The stock’s Sentiment score is 8.3, based on a positive Price Trend and Price Momentum ranked above 83% of all stocks in our coverage list. Consensus fiscal year 2011 estimates of $2.52 exceed the $2.37 estimate from three months ago. Short interest is 11%.

The company had strong report last quarter with a 40% jump in sales and 52% increase in net income. Trailing 12-month revenue of $292.86 million is up 26.3% in the last three years and net income is higher by 55% at $106.15 million. The company has no debt, $151 million in cash on hand and it generated $40.5 million in free cash flow last quarter and $126.2 million in the last year. Its return on equity in the last 12 months was 21% on 39% operating margins. The stock’s trailing and forward P/E are 12.8 and 11.1 respectively.

  1. DSW Inc. Cl A (NYSE: DSW)

DSW is the number one stock in the Apparel & Footwear industry according to MarketGrader.com based on an overall grade of 80.0. The stock’s Sentiment score of 8.7 is based on an EPS consensus estimate of $2.87 for the fiscal year ended January 2012, up from $2.79 three months ago, a positive Price Trend, Price Momentum ranked higher than 93% of all stocks in our system and short interest of 5%.

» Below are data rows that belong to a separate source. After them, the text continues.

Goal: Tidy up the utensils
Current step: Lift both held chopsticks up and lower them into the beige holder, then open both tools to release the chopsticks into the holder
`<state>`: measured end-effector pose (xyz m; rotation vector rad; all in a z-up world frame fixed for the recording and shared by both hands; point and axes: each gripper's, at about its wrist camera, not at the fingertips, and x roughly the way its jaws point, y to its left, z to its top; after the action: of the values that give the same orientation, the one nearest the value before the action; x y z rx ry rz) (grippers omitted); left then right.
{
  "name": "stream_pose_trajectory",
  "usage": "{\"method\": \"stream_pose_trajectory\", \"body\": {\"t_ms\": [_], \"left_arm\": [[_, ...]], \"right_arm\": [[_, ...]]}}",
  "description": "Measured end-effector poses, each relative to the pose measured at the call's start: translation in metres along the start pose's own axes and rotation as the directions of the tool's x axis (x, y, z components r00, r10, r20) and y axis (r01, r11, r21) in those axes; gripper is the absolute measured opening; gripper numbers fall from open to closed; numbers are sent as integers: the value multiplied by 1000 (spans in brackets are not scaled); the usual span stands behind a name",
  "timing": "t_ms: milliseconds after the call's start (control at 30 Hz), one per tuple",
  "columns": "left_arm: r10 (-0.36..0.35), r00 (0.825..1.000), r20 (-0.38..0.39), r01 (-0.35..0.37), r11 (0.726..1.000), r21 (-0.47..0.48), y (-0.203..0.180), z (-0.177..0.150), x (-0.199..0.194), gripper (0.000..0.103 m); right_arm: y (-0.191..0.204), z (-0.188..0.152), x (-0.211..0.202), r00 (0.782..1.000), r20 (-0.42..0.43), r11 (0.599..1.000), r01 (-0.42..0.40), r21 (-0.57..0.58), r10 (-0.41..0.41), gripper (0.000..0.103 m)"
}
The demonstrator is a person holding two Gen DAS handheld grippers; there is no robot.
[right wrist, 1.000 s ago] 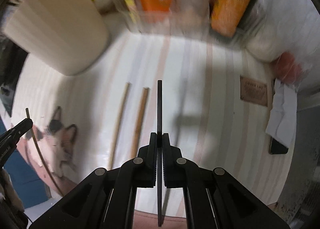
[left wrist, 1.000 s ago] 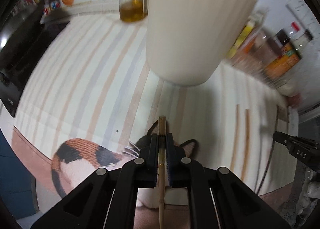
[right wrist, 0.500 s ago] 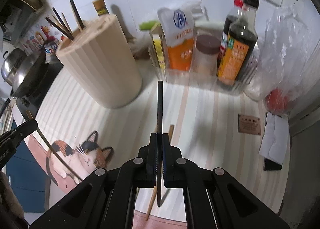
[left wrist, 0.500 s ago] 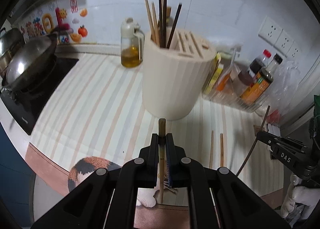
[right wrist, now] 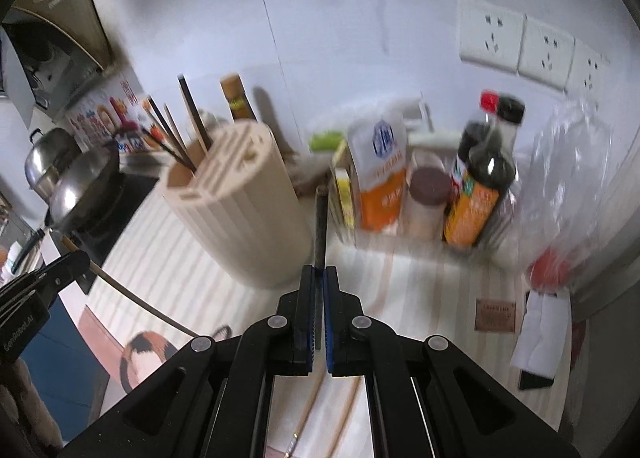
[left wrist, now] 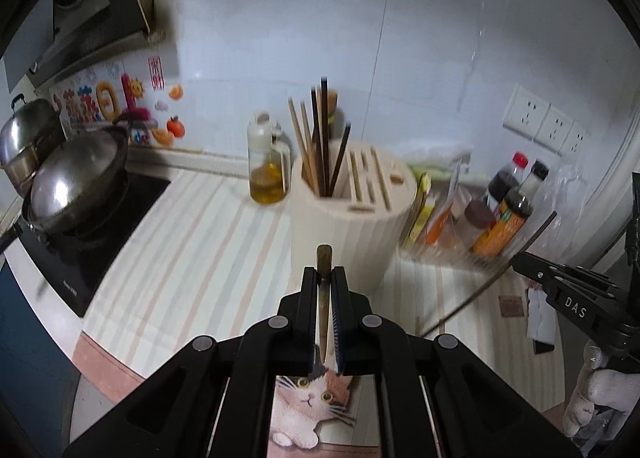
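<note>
A cream ribbed utensil holder [left wrist: 352, 226] [right wrist: 248, 214] stands on the striped counter with several chopsticks [left wrist: 318, 138] in its opening. My left gripper [left wrist: 325, 278] is shut on a wooden chopstick [left wrist: 323, 258], held above the counter in front of the holder. My right gripper [right wrist: 318, 278] is shut on a dark chopstick [right wrist: 320, 230], to the right of the holder; it also shows in the left wrist view [left wrist: 520, 254]. Two wooden chopsticks [right wrist: 316, 406] lie on the counter below the right gripper.
An oil bottle [left wrist: 268, 166] stands behind the holder. Sauce bottles and packets [right wrist: 472, 186] fill a tray at the right wall. A wok [left wrist: 76, 182] sits on the cooktop at left. A cat-print mat [left wrist: 312, 406] lies at the counter's front edge.
Both grippers have risen and tilted up from the counter, each keeping its chopstick. The holder's top and the wall now show in both views.
</note>
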<state>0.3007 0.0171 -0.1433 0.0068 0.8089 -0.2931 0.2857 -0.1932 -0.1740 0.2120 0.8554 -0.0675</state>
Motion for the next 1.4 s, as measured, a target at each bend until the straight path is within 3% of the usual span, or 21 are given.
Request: {"method": "stream_pose_trajectory", "body": {"t_ms": [233, 500, 633, 800, 933, 1100, 1300, 1400], "left_arm": [[-29, 995, 92, 31, 999, -20, 4, 41, -44, 4], [-63, 977, 205, 73, 997, -38, 3, 94, -91, 4], [-78, 966, 247, 94, 994, -54, 7, 124, -100, 4], [-53, 963, 266, 69, 996, -51, 10, 154, -91, 4], [-36, 973, 229, 51, 997, -58, 15, 165, -66, 4], [-41, 993, 115, 51, 995, -88, 23, 172, -7, 4], [-27, 997, 77, 32, 997, -70, 17, 173, 24, 4], [-34, 998, 50, 37, 997, -67, 17, 170, 32, 5]], "right_arm": [[14, 37, -29, 996, 79, 998, -50, -29, 52, 3], [33, 90, -79, 974, 155, 986, -154, -72, 163, 3], [49, 118, -95, 963, 168, 976, -193, -104, 209, 3], [69, 154, -90, 957, 191, 972, -194, -134, 217, 0], [80, 180, -70, 957, 197, 973, -190, -128, 213, 0], [85, 203, -28, 966, 159, 977, -190, -97, 204, 0], [58, 198, 6, 977, 92, 981, -189, -38, 192, 0], [26, 183, 13, 982, 35, 983, -186, 9, 185, 0]]}}
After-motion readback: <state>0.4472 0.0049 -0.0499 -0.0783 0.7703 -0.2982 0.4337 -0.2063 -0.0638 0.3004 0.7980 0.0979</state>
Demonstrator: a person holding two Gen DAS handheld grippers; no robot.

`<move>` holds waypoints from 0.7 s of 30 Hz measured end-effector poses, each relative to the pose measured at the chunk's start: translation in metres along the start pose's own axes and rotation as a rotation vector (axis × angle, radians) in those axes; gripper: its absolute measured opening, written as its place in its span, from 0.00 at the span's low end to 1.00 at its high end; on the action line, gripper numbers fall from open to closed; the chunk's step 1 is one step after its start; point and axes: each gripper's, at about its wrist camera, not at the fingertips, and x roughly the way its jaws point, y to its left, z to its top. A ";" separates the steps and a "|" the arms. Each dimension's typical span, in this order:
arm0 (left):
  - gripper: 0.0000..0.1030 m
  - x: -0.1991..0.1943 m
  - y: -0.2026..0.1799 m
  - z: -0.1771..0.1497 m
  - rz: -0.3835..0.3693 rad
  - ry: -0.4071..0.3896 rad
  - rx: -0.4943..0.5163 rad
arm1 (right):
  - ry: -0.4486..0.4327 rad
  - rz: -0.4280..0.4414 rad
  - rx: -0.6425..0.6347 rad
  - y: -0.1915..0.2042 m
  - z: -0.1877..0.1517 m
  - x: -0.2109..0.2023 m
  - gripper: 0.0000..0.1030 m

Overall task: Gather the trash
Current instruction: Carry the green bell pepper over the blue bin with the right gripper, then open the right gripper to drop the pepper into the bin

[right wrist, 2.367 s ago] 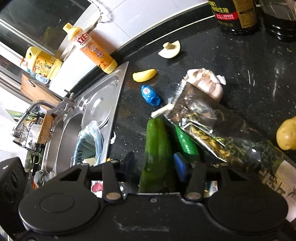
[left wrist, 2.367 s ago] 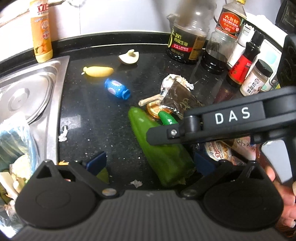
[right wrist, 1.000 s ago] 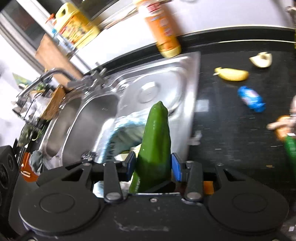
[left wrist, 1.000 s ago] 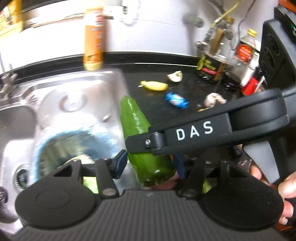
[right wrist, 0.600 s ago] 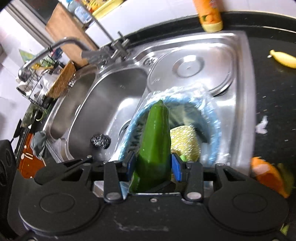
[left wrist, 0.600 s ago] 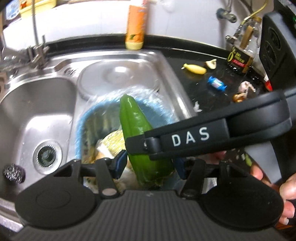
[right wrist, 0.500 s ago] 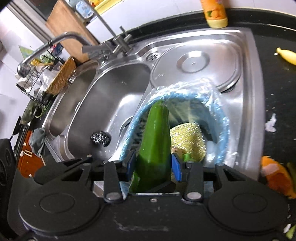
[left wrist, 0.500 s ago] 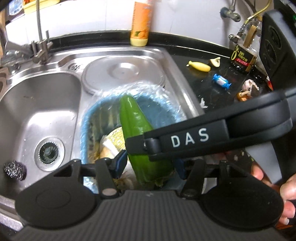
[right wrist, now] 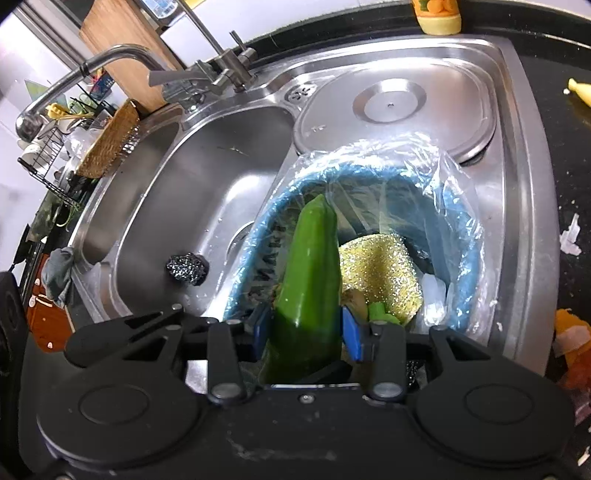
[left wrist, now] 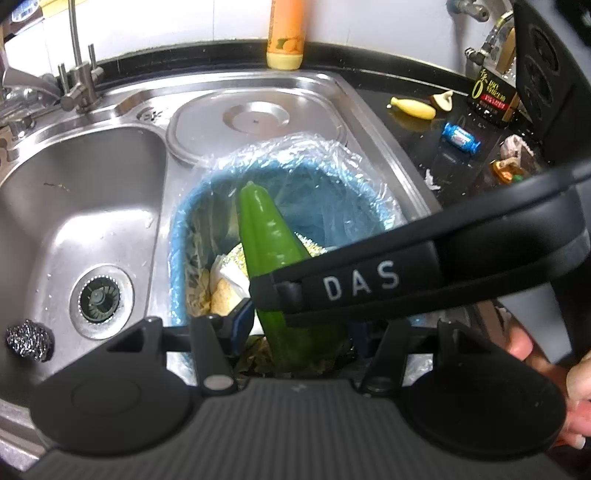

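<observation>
Steel sink (left wrist: 110, 177), lined bin (right wrist: 461, 236) at its right. Your right tool (right wrist: 306, 332) is clamped on the pepper (right wrist: 310, 280), tip over the bin; your left tool (left wrist: 299, 325) brackets it too, though its grip is unclear. Release unevenly and it could tip onto the rim. Sponge (right wrist: 380, 273) lies beneath; wrappers wait on the bench (left wrist: 461, 155).

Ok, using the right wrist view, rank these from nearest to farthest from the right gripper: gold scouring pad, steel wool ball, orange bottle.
1. Gold scouring pad, in the blue bin, just right of the right gripper.
2. Steel wool ball, in the sink basin, left.
3. Orange bottle, at the back wall.
</observation>
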 end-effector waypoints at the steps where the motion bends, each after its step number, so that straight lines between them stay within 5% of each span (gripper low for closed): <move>1: 0.52 0.002 0.001 0.000 0.000 0.006 -0.004 | 0.004 0.000 0.003 -0.001 0.000 0.002 0.40; 16: 0.57 0.013 0.008 -0.002 0.021 0.048 -0.036 | 0.058 0.034 0.020 -0.006 0.003 0.013 0.44; 18: 0.77 0.013 0.008 0.000 0.039 0.047 -0.044 | 0.054 0.054 0.023 -0.006 0.003 0.009 0.58; 21: 0.88 0.011 0.005 0.003 0.057 0.040 -0.048 | 0.027 0.059 0.006 -0.003 0.004 -0.001 0.84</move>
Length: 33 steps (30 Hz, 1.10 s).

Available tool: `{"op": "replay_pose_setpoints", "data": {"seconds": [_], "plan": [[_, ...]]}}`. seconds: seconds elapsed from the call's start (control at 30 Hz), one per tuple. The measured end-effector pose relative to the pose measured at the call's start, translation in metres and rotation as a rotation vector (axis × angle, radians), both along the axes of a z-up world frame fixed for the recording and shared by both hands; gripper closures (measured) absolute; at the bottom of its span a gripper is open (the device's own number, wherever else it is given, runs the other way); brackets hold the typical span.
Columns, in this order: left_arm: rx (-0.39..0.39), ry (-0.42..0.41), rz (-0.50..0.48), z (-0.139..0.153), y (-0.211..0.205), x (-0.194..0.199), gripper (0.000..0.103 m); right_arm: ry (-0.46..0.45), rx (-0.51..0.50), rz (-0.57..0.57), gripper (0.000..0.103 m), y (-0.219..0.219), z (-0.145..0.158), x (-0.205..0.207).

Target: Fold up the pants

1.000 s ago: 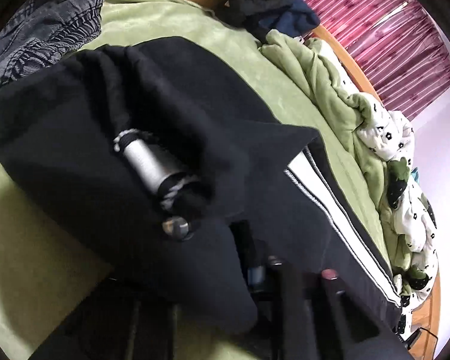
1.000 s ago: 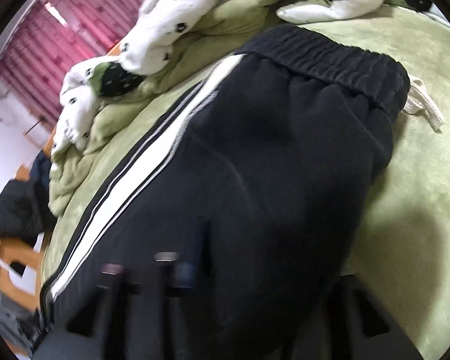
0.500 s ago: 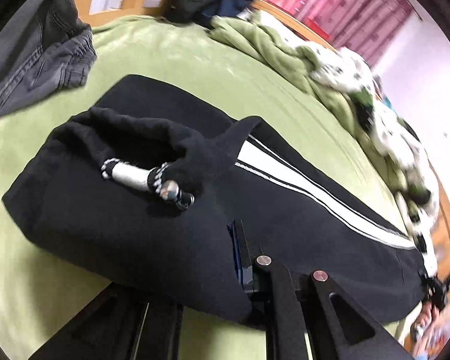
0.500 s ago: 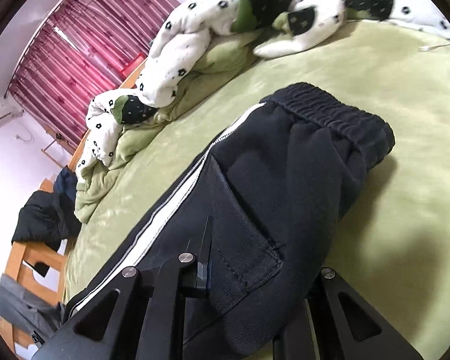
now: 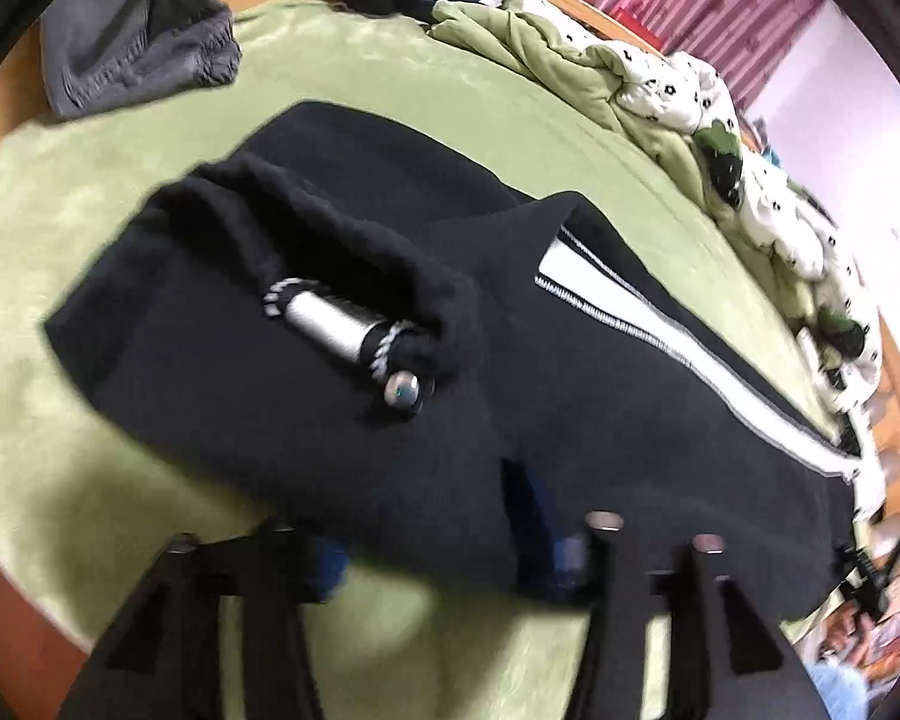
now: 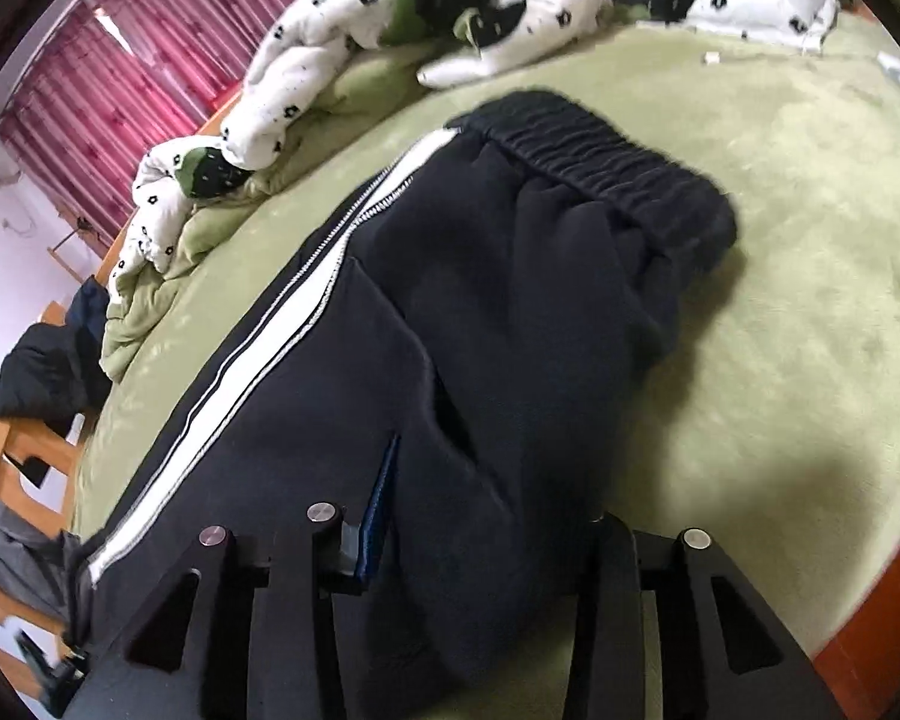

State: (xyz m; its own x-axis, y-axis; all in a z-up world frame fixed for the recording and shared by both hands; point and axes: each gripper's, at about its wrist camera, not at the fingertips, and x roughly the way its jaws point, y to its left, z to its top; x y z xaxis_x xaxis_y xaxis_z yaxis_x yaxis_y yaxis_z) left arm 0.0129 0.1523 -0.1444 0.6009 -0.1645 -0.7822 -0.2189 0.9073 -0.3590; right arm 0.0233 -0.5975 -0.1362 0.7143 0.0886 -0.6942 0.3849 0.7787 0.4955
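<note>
Black track pants [image 5: 426, 396] with a white side stripe [image 6: 258, 354] lie folded lengthwise on the green blanket [image 5: 90, 192]. Left of the pants' near edge, the left gripper [image 5: 450, 546] is opening, its pads parting around the cloth edge, no longer pinching. Toward the pants' waistband [image 6: 606, 150], the right gripper [image 6: 480, 540] is opening too, fabric loosely between its fingers. A pad could snag the thick fleece and drag the fold askew; the drawstring's metal tip [image 5: 402, 390] on top may slide off.

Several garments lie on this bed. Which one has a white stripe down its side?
The black pants, lying flat mid-bed; the grey jeans at the edge show no stripe.
</note>
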Motion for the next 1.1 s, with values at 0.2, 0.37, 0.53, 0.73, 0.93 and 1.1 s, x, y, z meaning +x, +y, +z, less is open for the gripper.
{"op": "replay_pose_setpoints", "data": {"seconds": [0.2,0.37,0.53,0.73,0.93,1.1], "plan": [[0.19,-0.083,-0.019,0.008,-0.008,-0.041,0.036,-0.019,0.063,-0.101,0.041,-0.037,-0.004,0.015],[0.16,-0.146,-0.008,0.028,-0.004,-0.061,0.036,-0.02,0.165,-0.182,0.04,-0.066,-0.015,0.039],[0.185,-0.201,0.0,0.049,-0.007,-0.055,0.036,-0.092,0.107,-0.172,0.058,-0.081,0.016,0.054],[0.216,-0.219,-0.019,0.053,-0.008,-0.031,0.036,0.123,-0.075,-0.092,0.046,-0.067,0.011,0.06],[0.254,-0.16,-0.051,0.026,-0.004,0.005,0.05,0.15,-0.224,-0.099,0.043,-0.043,0.034,0.008],[0.289,-0.218,0.003,0.036,0.017,0.036,0.076,0.171,-0.308,-0.089,0.043,-0.002,0.054,-0.013]]}}
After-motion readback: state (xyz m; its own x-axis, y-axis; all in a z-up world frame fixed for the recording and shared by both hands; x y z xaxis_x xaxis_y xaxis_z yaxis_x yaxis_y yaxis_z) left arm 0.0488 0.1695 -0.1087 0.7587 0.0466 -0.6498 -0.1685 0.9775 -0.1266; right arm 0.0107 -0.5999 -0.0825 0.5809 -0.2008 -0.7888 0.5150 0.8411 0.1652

The company’s trailing 12-month revenue and net income are up 36% and 419% in the last three years to $1.94 billion and $232 million, with TTM free cash flow of $124.5 million. Total debt is $133.4 million and cash on hand is $350.7 million. The company’s operating margin of 10.25% exceeds the industry 9.06% average and its return on equity was 37.04% in the last year. The stock trades at 7.8 and 14.5 times trailing and forward earnings per share.

  1. CF Industries Holdings Inc. (NYSE: CF)

Despite all the negativity that has surrounded basic material stocks during September, CF Industries has a Sentiment score of 8.9 based on a positive Price Trend and Price Momentum ranked at the 89th percentile; additionally the consensus estimate for the company’s fiscal year 2011 has increased from $16.69 in earnings per share three months ago to $21.22 today, a 27% jump. Short interest is 4%.

The company’s overall grade of 82.2 ranks it number one among 16 companies in the Agricultural Chemicals industry followed by MarketGrader.com and the 14th best stock, based on its fundamentals, in the entire Materials sector. CF Industries has cut its debt by 38% in the last year, down to $1.62 billion, or 25% of total capital. It has $1.36 billion in cash on hand and it generated $1.78 billion in free cash flow in the last 12 months. Both revenue and net income grew strongly last quarter while on a trailing 12-month basis they grew a remarkable 57% and 52% to $5.13 billion and $1.02 billion respectively. Its operating margin of 36.7% exceeds the industry average of 21.8%. Return on equity in the last year was 20.9% and the stock trades at 11 times trailing and 7.9 times forward earnings per share. The company’s market cap is $10.4 billion.

Disclosure: I have no positions in any stocks mentioned, and no plans to initiate any positions within the next 72 hours.